Segment Open

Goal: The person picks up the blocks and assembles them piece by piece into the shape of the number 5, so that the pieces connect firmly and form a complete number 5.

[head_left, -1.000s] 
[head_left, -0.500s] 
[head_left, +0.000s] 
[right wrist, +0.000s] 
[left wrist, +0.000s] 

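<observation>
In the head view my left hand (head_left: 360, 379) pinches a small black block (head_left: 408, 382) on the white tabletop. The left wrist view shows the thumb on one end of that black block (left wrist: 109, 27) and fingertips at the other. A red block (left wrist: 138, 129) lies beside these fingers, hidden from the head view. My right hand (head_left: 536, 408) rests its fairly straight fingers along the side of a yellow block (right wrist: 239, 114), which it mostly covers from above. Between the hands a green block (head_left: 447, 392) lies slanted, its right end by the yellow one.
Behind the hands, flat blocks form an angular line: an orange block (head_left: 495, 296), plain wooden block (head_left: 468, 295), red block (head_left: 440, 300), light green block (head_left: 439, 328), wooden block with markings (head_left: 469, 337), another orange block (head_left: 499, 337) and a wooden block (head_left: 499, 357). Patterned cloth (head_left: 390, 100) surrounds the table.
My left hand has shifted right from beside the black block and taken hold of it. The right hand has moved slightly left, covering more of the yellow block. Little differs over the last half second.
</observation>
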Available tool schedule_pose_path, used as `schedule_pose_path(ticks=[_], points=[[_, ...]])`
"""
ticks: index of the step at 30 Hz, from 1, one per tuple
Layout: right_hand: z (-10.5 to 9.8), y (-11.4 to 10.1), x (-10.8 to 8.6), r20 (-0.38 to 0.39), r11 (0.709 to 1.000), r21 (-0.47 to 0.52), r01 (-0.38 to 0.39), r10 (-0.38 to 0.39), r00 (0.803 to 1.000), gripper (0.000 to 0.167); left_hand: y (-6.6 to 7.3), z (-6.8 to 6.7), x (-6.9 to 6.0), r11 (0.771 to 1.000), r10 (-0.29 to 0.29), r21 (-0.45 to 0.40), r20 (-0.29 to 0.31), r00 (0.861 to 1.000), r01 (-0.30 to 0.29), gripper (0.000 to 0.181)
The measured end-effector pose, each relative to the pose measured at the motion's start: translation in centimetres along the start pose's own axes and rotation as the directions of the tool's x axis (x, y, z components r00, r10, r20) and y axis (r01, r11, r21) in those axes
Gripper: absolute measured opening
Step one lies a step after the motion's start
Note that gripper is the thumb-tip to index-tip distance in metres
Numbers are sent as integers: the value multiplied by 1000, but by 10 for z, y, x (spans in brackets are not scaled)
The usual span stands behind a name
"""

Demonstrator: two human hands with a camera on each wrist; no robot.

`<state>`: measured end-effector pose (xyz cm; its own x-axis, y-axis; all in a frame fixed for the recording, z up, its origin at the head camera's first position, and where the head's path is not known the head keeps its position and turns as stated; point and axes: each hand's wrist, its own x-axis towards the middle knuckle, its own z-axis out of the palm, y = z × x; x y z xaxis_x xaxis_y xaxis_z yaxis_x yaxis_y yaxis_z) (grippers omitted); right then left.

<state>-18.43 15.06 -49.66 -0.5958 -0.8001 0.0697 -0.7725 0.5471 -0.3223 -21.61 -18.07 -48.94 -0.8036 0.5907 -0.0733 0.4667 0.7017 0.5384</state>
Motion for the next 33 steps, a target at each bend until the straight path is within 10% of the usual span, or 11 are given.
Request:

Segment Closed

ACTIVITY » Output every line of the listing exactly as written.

EXERCISE RESPONSE »
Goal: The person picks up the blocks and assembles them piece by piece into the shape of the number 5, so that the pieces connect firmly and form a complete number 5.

[head_left, -1.000s] 
[head_left, -0.500s] 
[head_left, +0.000s] 
[right wrist, +0.000s] 
[left wrist, +0.000s] 

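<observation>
In the head view my left hand (head_left: 360, 379) pinches a small black block (head_left: 408, 382) on the white tabletop. The left wrist view shows the thumb on one end of that black block (left wrist: 109, 27) and fingertips at the other. A red block (left wrist: 138, 129) lies beside these fingers, hidden from the head view. My right hand (head_left: 536, 408) rests its fairly straight fingers along the side of a yellow block (right wrist: 239, 114), which it mostly covers from above. Between the hands a green block (head_left: 447, 392) lies slanted, its right end by the yellow one.
Behind the hands, flat blocks form an angular line: an orange block (head_left: 495, 296), plain wooden block (head_left: 468, 295), red block (head_left: 440, 300), light green block (head_left: 439, 328), wooden block with markings (head_left: 469, 337), another orange block (head_left: 499, 337) and a wooden block (head_left: 499, 357). Patterned cloth (head_left: 390, 100) surrounds the table.
My left hand has shifted right from beside the black block and taken hold of it. The right hand has moved slightly left, covering more of the yellow block. Little differs over the last half second.
</observation>
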Available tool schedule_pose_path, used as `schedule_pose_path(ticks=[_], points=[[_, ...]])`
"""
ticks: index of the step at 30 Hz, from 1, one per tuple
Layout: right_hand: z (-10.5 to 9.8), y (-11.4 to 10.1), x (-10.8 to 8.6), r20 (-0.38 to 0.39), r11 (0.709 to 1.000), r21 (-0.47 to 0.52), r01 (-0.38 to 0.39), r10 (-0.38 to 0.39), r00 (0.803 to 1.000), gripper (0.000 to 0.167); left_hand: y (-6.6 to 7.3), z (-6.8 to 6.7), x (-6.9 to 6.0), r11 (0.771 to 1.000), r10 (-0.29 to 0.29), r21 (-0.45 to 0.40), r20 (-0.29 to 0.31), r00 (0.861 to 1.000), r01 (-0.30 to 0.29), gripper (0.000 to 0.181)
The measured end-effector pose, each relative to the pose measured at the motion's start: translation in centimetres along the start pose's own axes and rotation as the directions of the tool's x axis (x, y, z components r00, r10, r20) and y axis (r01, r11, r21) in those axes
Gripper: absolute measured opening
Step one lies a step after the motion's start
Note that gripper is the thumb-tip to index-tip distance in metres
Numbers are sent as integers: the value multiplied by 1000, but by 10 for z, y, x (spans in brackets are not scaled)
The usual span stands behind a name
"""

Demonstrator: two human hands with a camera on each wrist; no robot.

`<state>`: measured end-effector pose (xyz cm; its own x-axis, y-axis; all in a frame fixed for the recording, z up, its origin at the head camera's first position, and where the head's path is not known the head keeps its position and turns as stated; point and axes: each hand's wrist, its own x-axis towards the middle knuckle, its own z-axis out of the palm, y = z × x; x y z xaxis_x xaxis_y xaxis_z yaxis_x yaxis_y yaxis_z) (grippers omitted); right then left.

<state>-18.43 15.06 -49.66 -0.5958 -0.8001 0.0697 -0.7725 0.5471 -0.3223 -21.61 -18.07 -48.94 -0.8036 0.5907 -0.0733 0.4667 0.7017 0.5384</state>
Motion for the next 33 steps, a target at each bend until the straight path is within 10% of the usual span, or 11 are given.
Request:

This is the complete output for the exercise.